**Task details**
Copy word for word the lines of the records below, beginning at the one with "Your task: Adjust" and finishing at the one with "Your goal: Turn", ends included, but none of the pictures.

━━━━

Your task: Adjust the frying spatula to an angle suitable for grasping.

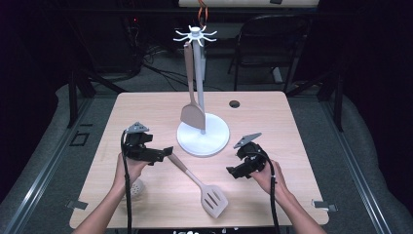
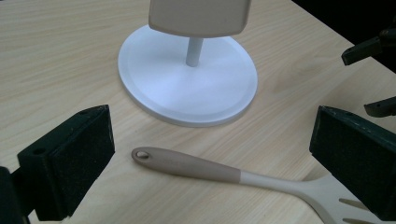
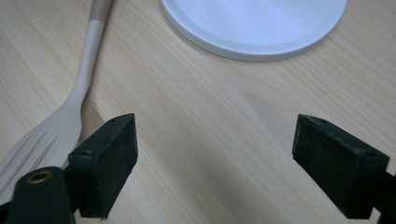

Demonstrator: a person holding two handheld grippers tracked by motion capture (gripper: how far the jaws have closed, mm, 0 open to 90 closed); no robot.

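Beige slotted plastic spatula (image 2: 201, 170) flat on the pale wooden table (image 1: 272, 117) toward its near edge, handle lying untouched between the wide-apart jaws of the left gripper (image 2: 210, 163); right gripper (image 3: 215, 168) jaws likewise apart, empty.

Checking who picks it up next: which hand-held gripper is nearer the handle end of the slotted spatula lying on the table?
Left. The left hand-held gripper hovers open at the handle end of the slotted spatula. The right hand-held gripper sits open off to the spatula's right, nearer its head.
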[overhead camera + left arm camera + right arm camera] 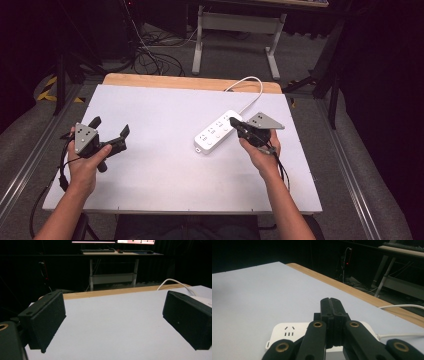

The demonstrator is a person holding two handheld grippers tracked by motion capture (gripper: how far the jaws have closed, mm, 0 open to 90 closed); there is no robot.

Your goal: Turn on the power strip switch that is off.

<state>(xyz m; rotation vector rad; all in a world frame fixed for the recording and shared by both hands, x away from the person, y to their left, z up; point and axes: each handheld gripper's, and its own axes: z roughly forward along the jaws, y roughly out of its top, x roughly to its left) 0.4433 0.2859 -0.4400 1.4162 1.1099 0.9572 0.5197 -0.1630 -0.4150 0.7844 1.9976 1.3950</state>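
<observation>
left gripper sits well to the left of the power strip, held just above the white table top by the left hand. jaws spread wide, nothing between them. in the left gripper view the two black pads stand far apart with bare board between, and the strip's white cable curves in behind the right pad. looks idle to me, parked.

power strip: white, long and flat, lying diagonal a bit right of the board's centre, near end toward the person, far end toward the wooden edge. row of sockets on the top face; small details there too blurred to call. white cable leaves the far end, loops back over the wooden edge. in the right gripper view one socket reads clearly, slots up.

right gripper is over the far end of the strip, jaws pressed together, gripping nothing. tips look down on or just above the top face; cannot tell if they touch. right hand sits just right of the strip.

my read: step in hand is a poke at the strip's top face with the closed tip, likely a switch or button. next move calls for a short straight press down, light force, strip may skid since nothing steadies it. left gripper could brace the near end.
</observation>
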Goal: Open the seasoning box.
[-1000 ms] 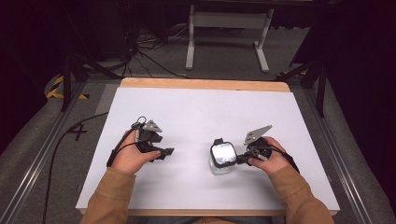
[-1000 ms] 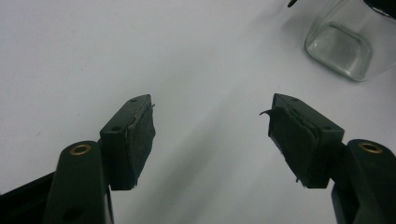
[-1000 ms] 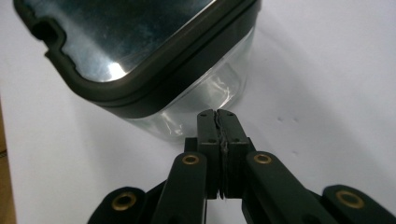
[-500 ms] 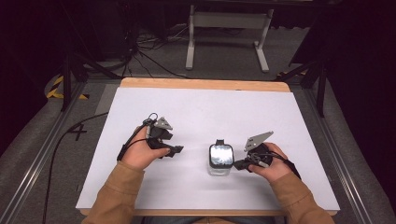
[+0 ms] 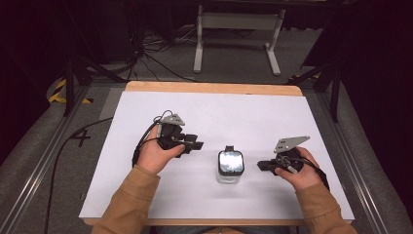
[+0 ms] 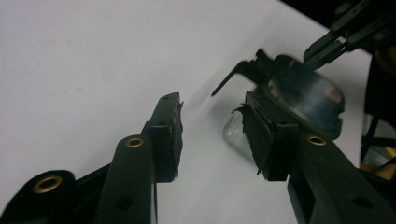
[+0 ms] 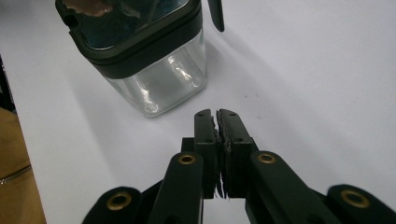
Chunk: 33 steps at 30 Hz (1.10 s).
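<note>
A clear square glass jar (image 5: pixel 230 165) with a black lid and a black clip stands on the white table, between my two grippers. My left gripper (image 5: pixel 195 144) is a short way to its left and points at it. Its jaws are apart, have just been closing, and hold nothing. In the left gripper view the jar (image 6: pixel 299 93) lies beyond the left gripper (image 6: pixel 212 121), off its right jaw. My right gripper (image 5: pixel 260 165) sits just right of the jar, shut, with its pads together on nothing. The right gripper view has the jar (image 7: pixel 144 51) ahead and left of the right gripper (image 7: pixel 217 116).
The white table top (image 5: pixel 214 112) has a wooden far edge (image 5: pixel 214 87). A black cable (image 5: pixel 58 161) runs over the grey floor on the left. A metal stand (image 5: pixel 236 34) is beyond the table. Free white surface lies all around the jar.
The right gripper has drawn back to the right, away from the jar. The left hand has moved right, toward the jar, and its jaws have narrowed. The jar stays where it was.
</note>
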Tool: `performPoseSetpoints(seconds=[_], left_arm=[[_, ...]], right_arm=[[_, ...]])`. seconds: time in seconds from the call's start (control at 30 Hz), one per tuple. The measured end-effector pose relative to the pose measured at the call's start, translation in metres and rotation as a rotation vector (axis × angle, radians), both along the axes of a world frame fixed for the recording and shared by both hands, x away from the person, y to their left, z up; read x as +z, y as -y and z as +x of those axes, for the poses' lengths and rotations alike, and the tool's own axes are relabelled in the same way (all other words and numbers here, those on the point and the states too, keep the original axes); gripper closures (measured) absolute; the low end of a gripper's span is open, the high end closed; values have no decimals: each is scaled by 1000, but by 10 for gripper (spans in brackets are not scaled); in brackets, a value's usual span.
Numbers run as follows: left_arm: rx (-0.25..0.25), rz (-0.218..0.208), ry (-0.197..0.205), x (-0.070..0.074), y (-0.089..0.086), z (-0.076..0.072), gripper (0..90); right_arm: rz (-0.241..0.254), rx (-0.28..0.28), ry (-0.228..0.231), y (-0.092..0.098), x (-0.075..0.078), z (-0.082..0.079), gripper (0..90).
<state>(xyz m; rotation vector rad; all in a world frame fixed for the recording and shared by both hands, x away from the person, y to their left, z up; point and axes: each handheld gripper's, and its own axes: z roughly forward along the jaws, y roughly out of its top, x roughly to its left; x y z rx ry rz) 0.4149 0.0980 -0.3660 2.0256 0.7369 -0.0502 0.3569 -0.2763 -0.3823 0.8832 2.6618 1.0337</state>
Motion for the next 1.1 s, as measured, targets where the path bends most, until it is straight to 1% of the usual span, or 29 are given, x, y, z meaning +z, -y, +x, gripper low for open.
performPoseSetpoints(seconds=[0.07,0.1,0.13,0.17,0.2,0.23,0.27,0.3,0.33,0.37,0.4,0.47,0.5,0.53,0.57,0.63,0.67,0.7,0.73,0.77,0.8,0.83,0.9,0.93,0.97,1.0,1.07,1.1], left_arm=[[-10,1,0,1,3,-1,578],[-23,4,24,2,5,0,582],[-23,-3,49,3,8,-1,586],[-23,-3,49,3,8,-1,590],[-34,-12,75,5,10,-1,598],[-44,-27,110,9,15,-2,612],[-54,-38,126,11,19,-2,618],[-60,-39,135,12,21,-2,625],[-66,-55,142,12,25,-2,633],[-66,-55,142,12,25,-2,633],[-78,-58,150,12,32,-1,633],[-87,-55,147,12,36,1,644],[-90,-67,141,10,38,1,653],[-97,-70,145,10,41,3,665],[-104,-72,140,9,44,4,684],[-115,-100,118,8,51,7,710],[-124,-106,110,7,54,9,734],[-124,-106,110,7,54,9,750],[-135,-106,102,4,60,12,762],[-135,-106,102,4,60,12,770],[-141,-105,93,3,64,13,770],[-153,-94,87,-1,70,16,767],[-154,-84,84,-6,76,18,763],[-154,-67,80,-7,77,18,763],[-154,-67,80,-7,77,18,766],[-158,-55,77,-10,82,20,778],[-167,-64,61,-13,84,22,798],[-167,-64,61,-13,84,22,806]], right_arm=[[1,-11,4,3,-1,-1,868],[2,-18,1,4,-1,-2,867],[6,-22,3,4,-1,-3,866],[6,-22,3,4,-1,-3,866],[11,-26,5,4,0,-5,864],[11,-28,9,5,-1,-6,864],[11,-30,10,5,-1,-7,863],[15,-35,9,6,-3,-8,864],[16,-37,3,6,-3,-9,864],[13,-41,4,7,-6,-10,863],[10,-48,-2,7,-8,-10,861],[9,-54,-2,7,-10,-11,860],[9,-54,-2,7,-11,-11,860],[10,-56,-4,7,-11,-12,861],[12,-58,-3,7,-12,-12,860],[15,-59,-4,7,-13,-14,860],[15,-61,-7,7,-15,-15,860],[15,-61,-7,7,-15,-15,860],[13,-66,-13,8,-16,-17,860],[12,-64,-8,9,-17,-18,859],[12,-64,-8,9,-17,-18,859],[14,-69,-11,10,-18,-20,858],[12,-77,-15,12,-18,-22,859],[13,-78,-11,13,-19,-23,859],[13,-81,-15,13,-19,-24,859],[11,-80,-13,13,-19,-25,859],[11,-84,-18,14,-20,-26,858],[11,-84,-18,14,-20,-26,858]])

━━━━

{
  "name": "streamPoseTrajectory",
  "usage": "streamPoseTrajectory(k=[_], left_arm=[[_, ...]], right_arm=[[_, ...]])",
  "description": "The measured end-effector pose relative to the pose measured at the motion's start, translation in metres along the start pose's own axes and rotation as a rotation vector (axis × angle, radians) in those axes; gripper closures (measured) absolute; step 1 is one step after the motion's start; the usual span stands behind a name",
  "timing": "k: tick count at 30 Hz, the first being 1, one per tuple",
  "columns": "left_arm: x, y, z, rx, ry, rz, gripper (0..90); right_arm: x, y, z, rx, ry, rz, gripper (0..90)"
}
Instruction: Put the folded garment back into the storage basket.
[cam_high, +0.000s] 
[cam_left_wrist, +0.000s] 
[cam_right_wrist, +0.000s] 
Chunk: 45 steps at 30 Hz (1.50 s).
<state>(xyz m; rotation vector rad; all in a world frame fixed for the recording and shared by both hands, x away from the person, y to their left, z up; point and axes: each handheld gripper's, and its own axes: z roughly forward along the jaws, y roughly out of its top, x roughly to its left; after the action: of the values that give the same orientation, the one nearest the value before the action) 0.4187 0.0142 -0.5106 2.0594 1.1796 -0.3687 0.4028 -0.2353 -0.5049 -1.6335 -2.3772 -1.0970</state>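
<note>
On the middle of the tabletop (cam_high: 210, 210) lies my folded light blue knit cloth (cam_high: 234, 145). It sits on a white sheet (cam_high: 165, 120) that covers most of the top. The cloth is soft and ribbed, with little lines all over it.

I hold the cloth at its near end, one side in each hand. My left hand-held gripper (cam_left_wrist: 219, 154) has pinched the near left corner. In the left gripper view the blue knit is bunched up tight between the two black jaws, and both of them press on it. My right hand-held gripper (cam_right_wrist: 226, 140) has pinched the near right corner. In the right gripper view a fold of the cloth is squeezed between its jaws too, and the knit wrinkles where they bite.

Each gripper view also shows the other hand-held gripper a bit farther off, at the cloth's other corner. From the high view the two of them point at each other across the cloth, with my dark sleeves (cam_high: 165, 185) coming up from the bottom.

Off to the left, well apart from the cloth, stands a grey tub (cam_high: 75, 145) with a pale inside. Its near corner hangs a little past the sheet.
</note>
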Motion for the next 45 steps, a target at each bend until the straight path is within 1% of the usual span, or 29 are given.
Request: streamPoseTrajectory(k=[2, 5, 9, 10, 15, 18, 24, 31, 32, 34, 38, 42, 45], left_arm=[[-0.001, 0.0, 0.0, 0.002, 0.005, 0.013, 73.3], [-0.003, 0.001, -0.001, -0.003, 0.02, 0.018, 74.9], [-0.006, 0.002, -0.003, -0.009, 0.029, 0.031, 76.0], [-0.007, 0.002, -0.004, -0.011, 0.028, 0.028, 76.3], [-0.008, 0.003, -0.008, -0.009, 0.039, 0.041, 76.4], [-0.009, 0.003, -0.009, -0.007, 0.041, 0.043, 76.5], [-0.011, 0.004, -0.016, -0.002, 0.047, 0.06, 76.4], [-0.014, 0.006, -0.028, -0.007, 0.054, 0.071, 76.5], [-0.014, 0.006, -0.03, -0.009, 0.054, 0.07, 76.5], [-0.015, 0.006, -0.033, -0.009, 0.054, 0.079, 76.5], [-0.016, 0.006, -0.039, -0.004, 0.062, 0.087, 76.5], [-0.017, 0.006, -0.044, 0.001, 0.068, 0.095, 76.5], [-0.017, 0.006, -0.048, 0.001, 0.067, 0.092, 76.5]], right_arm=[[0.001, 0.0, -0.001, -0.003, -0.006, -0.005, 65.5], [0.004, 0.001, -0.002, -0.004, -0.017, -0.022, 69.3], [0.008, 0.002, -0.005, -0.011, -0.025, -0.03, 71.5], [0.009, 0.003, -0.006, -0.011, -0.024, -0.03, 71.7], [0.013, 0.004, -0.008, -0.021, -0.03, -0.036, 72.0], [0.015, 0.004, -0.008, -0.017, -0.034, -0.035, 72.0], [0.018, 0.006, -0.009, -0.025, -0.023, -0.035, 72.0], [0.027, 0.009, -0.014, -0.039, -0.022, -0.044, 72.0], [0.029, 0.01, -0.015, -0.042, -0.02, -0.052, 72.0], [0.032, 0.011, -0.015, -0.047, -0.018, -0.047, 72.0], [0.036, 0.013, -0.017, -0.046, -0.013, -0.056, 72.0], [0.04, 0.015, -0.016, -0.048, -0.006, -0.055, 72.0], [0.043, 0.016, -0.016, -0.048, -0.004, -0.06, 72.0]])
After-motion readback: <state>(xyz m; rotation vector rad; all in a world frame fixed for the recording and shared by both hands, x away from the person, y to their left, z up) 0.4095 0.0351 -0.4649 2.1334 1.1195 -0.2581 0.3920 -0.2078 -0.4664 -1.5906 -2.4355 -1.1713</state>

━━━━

**Answer**
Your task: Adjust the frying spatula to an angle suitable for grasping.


Demonstrator: a person holding two handheld grippers tracked by motion capture (gripper: how far the jaws have closed, mm, 0 open to 90 closed); no robot.

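Beige slotted plastic spatula (image 2: 201, 170) flat on the pale wooden table (image 1: 272, 117) toward its near edge, handle lying untouched between the wide-apart jaws of the left gripper (image 2: 210, 163); right gripper (image 3: 215, 168) jaws likewise apart, empty.

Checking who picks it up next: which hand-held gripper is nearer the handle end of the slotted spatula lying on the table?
Left. The left hand-held gripper hovers open at the handle end of the slotted spatula. The right hand-held gripper sits open off to the spatula's right, nearer its head.
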[overhead camera + left arm camera + right arm camera] 

The demonstrator is a person holding two handheld grippers tracked by motion capture (gripper: how far the jaws have closed, mm, 0 open to 90 closed); there is no robot.

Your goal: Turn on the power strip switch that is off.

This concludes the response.